Aptible PaaS logoDocs

Control Performance

Security controls in-place check for the implementation of a specific safeguard. If you have not implemented a particular control , appropriate notifications are provided in the Aprible Dashboard to indicate the same, with relevant recommendations to remediate.

You can choose to ignore a control implementation, thereby no longer seeing the notification in the Aptible Dashboard and ensuring it does not affect your overall compliance readiness score.

In the example below, container logging was not implemented in the aptible-misc environment.

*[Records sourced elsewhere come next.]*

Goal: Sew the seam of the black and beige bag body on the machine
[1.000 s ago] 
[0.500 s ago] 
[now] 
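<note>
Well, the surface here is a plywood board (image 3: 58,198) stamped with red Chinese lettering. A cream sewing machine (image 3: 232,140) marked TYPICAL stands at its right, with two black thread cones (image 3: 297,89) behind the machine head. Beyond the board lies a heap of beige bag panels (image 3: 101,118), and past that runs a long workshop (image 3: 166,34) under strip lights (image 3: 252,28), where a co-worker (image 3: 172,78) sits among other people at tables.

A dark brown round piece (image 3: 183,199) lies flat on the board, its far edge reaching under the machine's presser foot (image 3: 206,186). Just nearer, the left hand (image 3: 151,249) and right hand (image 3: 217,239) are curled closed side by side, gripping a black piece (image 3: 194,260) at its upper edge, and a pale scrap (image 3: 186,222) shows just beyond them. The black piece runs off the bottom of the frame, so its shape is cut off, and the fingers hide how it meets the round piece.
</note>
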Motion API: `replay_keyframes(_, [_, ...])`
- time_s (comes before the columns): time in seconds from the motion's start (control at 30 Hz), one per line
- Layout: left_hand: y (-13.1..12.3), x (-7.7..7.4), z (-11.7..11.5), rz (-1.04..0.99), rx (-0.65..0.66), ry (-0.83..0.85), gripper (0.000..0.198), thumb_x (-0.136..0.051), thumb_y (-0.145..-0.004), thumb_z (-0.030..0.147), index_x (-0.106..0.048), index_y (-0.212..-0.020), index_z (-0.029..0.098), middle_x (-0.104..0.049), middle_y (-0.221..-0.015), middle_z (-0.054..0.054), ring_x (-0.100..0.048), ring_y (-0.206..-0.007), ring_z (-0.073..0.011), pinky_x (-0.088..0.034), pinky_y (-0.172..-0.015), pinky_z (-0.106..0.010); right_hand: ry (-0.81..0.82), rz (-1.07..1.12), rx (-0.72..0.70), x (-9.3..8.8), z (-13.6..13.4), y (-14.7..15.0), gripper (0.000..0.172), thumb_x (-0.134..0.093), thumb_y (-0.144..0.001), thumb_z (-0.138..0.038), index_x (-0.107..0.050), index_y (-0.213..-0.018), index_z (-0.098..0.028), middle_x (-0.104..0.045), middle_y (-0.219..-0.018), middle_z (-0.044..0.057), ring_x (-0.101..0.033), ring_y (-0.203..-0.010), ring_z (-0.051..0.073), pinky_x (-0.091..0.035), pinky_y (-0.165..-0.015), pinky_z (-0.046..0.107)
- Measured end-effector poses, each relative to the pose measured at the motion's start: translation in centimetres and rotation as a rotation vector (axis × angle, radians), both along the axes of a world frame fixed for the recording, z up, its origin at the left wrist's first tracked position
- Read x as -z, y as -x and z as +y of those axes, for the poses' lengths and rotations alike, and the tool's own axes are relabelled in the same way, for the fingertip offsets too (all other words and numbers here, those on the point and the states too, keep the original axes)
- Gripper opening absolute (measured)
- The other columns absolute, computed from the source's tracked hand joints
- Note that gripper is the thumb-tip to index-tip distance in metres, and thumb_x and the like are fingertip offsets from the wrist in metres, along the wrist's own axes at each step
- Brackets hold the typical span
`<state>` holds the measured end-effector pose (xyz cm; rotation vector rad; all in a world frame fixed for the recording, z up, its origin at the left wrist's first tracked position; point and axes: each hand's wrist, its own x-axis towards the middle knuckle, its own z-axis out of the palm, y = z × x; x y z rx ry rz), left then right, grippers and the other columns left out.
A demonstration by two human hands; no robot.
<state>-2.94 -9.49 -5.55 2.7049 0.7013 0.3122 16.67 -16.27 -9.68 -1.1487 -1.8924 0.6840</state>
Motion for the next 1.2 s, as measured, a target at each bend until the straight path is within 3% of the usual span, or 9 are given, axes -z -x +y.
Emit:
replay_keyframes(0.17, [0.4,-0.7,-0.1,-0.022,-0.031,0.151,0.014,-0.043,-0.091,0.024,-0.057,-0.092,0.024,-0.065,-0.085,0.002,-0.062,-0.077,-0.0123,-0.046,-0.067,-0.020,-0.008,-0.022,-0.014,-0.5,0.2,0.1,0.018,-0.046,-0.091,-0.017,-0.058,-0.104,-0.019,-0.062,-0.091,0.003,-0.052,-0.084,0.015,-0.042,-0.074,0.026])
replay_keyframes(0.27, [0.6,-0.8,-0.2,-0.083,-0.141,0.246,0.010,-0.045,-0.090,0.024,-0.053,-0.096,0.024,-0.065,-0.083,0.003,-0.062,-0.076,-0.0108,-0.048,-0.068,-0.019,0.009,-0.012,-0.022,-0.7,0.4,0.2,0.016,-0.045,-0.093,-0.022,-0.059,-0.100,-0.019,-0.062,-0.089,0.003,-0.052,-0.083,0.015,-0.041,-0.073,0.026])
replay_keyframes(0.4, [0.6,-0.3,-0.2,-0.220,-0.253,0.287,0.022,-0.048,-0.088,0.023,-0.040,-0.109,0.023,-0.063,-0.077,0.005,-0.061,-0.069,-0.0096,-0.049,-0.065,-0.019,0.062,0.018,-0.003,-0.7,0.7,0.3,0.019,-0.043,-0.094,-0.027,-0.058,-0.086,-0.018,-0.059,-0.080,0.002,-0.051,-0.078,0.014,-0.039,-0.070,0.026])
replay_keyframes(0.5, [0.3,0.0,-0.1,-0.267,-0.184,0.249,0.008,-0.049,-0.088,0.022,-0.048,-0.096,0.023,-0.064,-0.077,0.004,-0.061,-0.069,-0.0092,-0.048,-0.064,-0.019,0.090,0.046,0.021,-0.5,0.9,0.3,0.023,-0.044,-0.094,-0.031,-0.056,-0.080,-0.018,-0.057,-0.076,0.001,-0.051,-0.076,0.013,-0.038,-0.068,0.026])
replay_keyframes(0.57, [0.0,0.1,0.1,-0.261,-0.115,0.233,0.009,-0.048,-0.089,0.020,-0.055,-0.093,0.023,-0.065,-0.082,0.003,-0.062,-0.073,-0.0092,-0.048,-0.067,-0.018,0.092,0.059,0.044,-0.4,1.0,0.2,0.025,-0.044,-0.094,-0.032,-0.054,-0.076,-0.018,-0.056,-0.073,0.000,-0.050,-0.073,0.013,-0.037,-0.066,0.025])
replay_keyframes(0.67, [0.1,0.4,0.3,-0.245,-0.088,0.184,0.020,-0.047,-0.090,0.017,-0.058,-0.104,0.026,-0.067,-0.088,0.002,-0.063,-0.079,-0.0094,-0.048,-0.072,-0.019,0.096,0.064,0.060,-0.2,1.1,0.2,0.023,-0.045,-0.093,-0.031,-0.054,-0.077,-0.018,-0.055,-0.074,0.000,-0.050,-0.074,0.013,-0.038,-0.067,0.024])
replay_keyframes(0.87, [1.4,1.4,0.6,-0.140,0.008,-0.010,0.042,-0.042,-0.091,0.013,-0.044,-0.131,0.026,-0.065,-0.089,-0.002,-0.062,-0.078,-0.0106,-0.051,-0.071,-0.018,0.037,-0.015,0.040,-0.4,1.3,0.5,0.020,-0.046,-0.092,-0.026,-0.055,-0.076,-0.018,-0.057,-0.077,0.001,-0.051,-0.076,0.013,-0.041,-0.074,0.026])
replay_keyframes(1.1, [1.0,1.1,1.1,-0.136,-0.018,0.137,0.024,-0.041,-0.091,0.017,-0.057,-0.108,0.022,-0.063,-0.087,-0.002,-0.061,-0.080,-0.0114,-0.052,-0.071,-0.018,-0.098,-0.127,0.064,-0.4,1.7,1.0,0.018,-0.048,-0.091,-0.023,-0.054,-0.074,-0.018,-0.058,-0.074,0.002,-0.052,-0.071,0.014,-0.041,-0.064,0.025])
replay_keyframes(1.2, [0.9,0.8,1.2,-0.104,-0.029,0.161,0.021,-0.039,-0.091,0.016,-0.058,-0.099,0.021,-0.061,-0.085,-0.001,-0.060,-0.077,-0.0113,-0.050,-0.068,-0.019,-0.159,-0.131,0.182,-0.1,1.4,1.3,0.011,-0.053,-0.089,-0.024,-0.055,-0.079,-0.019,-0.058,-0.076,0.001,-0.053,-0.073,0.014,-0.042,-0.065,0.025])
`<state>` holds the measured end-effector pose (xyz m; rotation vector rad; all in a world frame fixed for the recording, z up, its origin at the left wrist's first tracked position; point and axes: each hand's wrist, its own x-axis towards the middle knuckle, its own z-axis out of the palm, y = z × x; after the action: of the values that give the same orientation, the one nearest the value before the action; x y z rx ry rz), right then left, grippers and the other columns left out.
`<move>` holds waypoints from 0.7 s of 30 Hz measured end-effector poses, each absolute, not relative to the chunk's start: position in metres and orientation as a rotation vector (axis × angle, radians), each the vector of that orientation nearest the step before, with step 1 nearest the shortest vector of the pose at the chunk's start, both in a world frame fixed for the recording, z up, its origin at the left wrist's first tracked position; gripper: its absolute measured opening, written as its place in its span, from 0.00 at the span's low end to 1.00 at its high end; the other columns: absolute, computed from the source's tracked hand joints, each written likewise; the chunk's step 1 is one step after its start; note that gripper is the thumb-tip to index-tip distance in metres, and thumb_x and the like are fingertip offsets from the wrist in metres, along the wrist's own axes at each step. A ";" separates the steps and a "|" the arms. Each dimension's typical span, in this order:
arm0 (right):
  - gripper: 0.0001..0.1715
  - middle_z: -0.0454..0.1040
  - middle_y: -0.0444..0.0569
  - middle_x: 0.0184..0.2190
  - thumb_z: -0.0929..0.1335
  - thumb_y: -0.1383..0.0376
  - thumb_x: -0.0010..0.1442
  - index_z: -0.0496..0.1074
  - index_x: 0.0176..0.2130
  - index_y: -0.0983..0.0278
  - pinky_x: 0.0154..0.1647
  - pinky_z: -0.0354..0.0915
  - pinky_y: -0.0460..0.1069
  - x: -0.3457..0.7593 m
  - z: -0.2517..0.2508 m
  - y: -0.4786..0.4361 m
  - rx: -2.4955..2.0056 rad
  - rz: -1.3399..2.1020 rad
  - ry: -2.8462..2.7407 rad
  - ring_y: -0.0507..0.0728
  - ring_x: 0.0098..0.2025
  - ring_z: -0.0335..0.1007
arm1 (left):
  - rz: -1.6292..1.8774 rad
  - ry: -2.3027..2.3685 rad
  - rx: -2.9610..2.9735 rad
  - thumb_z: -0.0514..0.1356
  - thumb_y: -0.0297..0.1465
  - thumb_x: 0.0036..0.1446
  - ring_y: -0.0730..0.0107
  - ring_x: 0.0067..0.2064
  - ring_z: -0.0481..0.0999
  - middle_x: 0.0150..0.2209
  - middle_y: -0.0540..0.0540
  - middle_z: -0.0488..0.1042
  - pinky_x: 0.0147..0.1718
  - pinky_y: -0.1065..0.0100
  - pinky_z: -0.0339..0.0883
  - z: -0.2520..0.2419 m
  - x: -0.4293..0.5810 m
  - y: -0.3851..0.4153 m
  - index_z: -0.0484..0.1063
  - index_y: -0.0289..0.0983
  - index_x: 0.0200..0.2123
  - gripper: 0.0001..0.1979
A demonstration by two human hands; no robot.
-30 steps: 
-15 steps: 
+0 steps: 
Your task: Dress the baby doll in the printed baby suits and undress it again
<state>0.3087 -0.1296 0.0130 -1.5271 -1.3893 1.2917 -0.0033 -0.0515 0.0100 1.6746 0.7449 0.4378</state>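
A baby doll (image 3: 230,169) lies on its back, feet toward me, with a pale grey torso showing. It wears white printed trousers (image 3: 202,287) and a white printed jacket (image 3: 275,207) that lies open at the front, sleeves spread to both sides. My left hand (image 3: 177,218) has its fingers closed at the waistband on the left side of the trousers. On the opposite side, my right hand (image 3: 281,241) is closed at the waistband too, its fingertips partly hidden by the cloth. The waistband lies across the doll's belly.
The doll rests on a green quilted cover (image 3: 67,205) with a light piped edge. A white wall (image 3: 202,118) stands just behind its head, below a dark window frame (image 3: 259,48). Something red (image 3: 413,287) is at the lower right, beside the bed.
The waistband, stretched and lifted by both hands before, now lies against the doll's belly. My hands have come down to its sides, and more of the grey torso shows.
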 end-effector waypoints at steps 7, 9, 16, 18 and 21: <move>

In such a scenario, you have two options:

Option 1: Remediate and Implement Control

Based on the remediation recommendations provided in the platform for a control you haven’t implemented, you could follow the appropriate instructions to implement the control in question. Coming to the example provided above, the user with write access to the aptible-misc environment can configure a log drain collecting and aggregating their container logs in a destination of choice. Doing this would be an acceptable implementation of the specific control, thereby remediating the issue of non-compliance.

Option 2: Ignore Implementation

You could also ignore the control implementation based on your organization’s judgment for the specific resource. Choosing to ignore the control implementation will signal to Aptible to also ignore the implementation of the particular control, which in the example above, was the aptible-misc environment. Doing so would no longer show you a warning in the UI indicating that you have not implemented the control and would ensure it does not affect your compliance readiness score.

You can see control implementations you’ve ignored in the expanded view of each control. You can also unignore the control implementation if needed.